中盤、ホーンドキングの城からなんとか逃げ出したプリンセスエロウィーとターランが喧嘩するシーンです。プリンセスエロウィーは終盤空気と化しますので、実質このシーンが彼女の唯一の見せ場です。
ターランは自分の剣で城から逃げたことを誇らしげに話しますが、エロウィーは「あなたじゃなくて、剣の魔法のおかげでお城から出れたのよ」とマジレスしてきます。レスバ開始の合図です。カーン。
ターランは言い負かされたことが悔しくて「女の子には剣のことなんてわからないだろうね!」とポリコレガン無視の反論(負け惜しみ)をしますが、エロウィーは「女の子?貴方はその女の子の力も借りないとお城から出れないくせに!」とこれまたド正論で返してきます(ターランを牢屋から出してくれたのは何を隠そう彼女です)。

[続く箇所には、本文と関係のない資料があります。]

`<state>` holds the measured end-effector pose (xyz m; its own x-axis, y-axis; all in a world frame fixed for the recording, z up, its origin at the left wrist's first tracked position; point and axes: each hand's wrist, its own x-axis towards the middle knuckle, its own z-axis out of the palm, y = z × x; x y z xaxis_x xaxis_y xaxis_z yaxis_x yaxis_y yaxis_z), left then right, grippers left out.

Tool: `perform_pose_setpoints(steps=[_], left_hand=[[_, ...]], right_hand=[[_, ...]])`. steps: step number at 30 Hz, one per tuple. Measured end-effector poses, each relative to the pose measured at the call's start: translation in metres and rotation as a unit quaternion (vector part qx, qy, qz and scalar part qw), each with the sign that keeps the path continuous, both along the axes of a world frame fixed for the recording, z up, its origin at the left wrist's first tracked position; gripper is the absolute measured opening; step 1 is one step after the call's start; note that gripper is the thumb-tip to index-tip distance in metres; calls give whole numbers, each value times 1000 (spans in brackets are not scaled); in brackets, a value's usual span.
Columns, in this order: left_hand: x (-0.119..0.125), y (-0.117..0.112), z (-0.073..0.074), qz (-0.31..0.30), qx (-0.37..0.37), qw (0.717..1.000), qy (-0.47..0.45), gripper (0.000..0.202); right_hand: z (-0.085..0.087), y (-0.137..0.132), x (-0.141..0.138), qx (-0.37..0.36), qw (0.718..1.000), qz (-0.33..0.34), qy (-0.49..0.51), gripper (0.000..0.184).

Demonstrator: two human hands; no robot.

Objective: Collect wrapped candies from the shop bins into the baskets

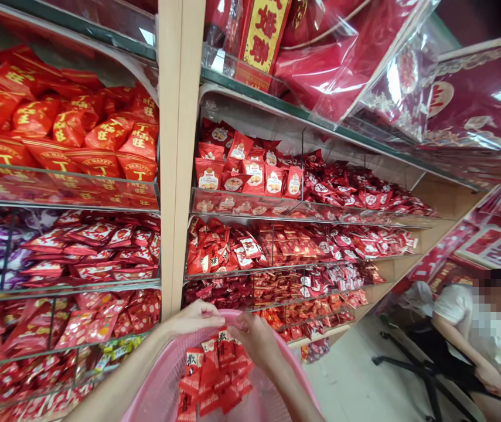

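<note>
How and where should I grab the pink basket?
Likely best by the rim, at its left and right, coming from outside with both hands. The pink basket is wide and round, mouth up, its rim visible on both sides; red packets lie inside, so a level two-sided hold should suit.

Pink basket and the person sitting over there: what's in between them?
In the head view, pale floor shows between the pink basket and the seated person, with black chair legs near the person.
</note>
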<state>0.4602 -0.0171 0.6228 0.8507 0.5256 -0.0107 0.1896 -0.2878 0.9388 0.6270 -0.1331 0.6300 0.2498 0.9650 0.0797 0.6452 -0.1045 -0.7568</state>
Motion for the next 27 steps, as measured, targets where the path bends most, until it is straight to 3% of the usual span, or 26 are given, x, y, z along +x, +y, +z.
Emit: perform_pose_setpoints(steps=[6,9,11,14,18,22,27], left_hand=[[-5,-1,6,-11,-15,1000,-18,35],[-4,0,4,-13,-26,999,-19,36],[-4,2,1,-8,-21,1000,-15,35],[-3,5,-5,-2,-22,1000,-22,34],[-3,6,-7,-1,-24,999,-23,35],[-3,5,-3,-6,-20,1000,-19,35],[-2,7,-4,5,-43,999,-10,36]], right_hand=[[90,32,-20,123,991,33,-50,24],[119,61,-35,134,986,-2,-103,26],[126,80,-43,89,988,-6,-127,31],[120,98,-48,34,992,26,-116,29],[109,106,-42,82,995,28,-39,19],[116,90,-25,158,985,38,55,18],[123,41,-3,223,956,25,188,23]])
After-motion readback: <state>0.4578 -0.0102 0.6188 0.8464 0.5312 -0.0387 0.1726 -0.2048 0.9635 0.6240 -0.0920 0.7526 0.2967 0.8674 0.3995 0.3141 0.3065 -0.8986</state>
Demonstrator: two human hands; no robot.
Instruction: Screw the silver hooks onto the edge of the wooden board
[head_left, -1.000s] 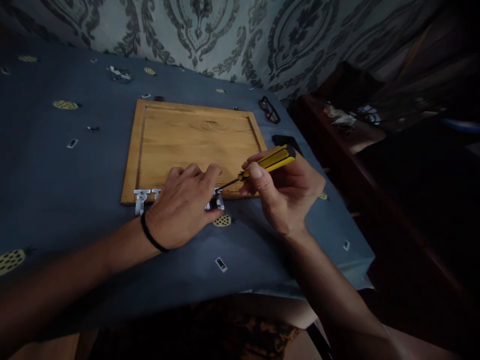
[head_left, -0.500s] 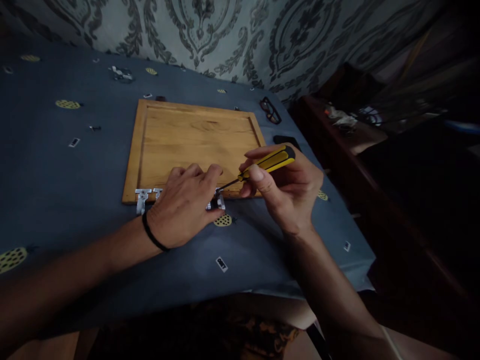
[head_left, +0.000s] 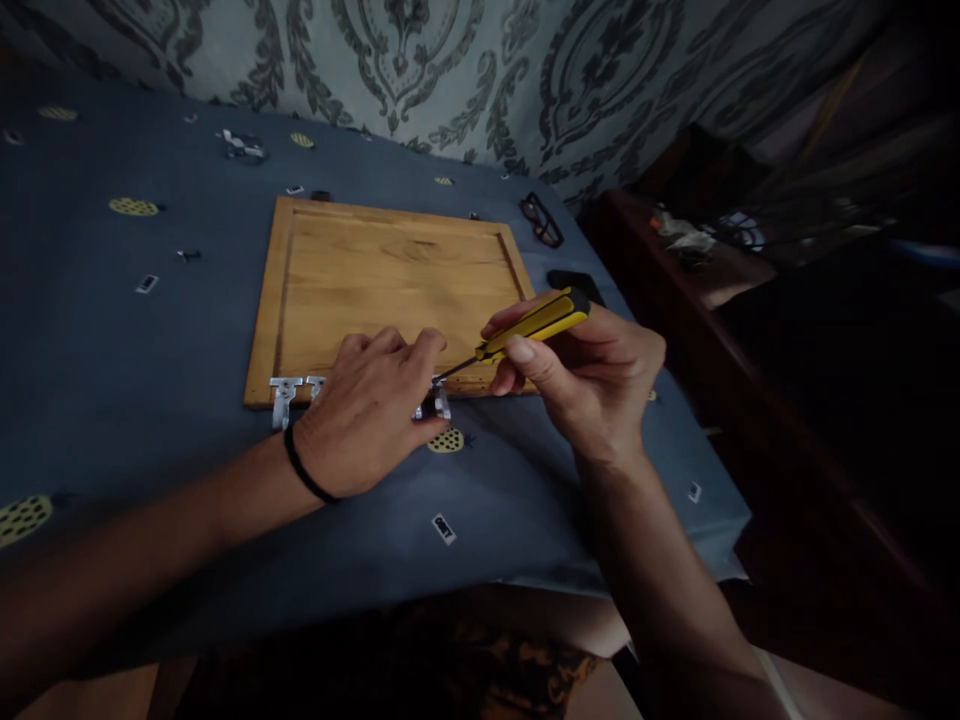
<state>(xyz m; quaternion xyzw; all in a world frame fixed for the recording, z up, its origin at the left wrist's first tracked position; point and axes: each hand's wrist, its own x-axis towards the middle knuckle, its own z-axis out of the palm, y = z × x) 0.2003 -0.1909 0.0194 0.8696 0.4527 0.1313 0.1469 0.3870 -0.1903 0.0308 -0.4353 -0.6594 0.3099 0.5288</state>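
Left hand [head_left: 366,412] palm-down, perhaps against hinge [head_left: 443,404]

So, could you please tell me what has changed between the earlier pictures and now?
The right hand has turned and shifted slightly rightward around the screwdriver. Nothing visible was taken hold of or let go. The left hand stayed over the board's near edge, and the screwdriver's tip stayed at the hinge.

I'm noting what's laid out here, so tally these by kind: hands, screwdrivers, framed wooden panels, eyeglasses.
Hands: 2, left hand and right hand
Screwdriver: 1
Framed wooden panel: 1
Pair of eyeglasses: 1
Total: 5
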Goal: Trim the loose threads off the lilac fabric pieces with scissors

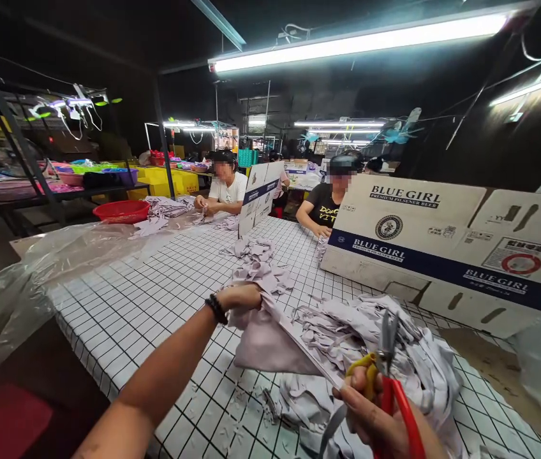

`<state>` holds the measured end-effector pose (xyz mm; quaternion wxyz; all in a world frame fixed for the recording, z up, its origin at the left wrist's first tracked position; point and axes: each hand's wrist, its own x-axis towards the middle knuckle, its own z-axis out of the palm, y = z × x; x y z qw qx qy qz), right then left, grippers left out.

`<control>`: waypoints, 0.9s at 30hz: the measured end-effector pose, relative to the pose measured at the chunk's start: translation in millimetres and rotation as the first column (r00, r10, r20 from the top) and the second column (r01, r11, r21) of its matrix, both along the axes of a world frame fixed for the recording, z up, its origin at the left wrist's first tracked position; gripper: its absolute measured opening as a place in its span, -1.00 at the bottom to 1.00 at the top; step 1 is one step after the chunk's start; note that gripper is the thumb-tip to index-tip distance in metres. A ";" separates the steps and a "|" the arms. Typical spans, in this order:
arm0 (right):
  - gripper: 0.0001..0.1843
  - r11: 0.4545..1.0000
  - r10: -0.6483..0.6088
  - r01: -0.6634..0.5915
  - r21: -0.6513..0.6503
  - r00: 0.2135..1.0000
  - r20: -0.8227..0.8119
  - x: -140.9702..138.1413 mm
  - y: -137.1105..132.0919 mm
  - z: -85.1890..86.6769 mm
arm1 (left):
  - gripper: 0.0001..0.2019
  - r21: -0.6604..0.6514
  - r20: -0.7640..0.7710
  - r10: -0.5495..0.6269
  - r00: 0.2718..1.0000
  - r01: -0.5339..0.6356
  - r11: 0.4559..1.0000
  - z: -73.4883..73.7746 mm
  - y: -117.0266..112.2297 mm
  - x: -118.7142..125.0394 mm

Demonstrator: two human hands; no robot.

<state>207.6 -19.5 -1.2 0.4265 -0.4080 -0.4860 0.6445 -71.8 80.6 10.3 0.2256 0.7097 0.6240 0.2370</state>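
My left hand (239, 296), with a dark bead bracelet at the wrist, is closed on one end of a pale lilac-grey fabric piece (275, 344). The cloth hangs down from a taut edge that runs to my right hand (370, 411). There the fingers pinch the other end and also hold a pair of scissors (387, 341) with red and yellow on the handles, blades pointing up. A big heap of similar fabric pieces (418, 347) lies behind and below the right hand. Beyond my left hand is a smaller pile of cut pieces (258, 258).
Small scraps (237, 408) litter the grid-patterned tablecloth (146, 306). A beer carton (404, 236) stands at the right, and a cardboard panel (261, 197) stands further back. Two co-workers sit across the table. A red basket (121, 211) and plastic sheeting (26, 287) are at left.
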 end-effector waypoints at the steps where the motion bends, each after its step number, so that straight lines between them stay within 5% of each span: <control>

2人は喧嘩してしまいエロウィーは木陰でこっそり泣きます。
しかし彼女はターランが謝りに行くと、すぐに涙を拭き、ターランが謝る前に「いいえ。喧嘩がダメなのはわかっているの。ごめんなさい、今はそんな時じゃないのに」と非常に建設的な意見を出すのです。エロウィーほんま最高やで。
ここしか見せ場ないのに、このシーンのおかげで筆者の中の評価はめちゃくちゃ高いプリンセスです。
まだ10代半ばくらいの少年と少女が前向きに、力を合わせようと奮闘してる姿。この初々しさというか、たまらんです。みんなもそういうの好きでしょ?
- まとめ
映画『コルドロン』はWDASの政権交代の時に制作された、スタジオの混乱が色濃く反映された作品です。
なぜ駄作となってしまったのか?
・興行収入が奮わなかった
・歌がない
・ストーリーが微妙
・主人公に感情移入できない
情報だけ並べれば確かにダメダメです。ディズニーの汚点と言われても仕方ない。だけどいいところもいっぱいあるのです。
先述したシーンの他にも絵のクオリティの高さ(正直これだけでお金が取れる)や、『眠れる森の美女』のマレフィセント城のようなおどろおどろしい雰囲気など、いくら「ストーリーのダメダメさ」を差し引いても私の中では好きが勝ってしまうんです。
多分『コルドロン』と『バンビ』が大丈夫な人はディズニー耐性があると思う。
ある意味ふるいにかけられる2作(だと勝手に思っている)です。
そんなこと言ってたら観たくなってきたじゃないか。
今夜は電気を暗くして、コルドロン探しの旅に出ようか。